# [Task to carry out]
Each line from the one that contains "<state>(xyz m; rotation" to the end of the material must be quoted exactly; include both end lines and nothing else.

>>>

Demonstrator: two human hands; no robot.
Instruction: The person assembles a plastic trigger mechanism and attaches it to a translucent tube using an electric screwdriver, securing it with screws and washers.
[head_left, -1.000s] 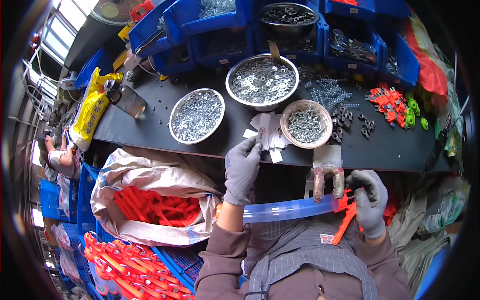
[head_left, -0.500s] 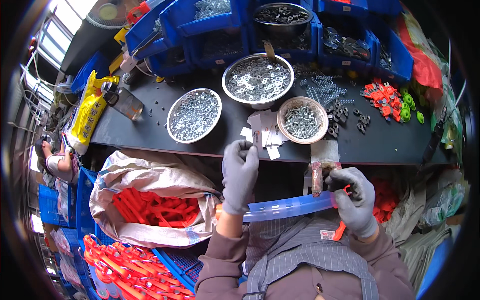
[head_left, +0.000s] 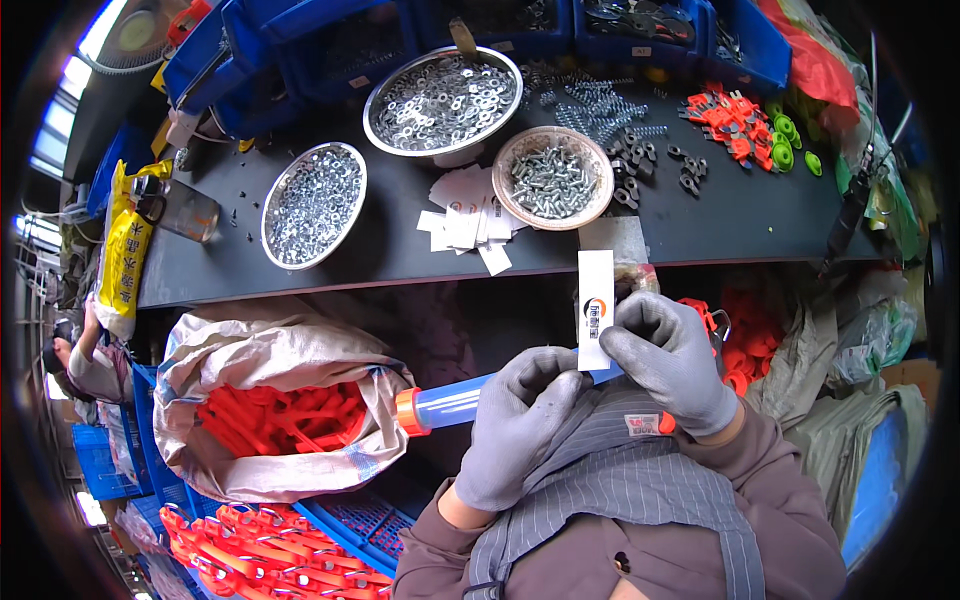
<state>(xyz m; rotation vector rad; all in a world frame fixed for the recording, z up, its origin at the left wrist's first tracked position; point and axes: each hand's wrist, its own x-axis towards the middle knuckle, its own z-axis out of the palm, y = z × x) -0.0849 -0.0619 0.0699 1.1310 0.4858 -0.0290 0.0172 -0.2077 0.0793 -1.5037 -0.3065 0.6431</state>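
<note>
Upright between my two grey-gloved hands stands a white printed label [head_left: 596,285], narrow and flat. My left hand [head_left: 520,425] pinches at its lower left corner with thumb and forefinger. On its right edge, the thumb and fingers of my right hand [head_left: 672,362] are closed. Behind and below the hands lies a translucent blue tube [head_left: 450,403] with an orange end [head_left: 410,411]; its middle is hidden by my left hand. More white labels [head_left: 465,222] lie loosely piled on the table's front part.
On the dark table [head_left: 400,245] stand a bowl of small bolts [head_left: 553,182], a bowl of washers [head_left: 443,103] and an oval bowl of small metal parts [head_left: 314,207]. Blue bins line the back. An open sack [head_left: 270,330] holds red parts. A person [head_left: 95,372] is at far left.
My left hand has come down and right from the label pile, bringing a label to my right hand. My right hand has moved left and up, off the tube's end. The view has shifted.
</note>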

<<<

# [Solution]
<state>(xyz m; rotation vector rad; all in a world frame fixed for the recording, z up, its origin at the left wrist's first tracked position; point and axes: each hand's wrist, its own x-axis towards the middle knuckle, its own z-axis out of the palm, y = z × x) -0.0849 -0.0619 0.0699 1.1310 0.4858 -0.0290 0.0172 -0.2077 0.0793 -1.5037 -0.3065 0.6431</state>
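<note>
Upright between my two grey-gloved hands stands a white printed label [head_left: 596,285], narrow and flat. My left hand [head_left: 520,425] pinches at its lower left corner with thumb and forefinger. On its right edge, the thumb and fingers of my right hand [head_left: 672,362] are closed. Behind and below the hands lies a translucent blue tube [head_left: 450,403] with an orange end [head_left: 410,411]; its middle is hidden by my left hand. More white labels [head_left: 465,222] lie loosely piled on the table's front part.
On the dark table [head_left: 400,245] stand a bowl of small bolts [head_left: 553,182], a bowl of washers [head_left: 443,103] and an oval bowl of small metal parts [head_left: 314,207]. Blue bins line the back. An open sack [head_left: 270,330] holds red parts. A person [head_left: 95,372] is at far left.
My left hand has come down and right from the label pile, bringing a label to my right hand. My right hand has moved left and up, off the tube's end. The view has shifted.
</note>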

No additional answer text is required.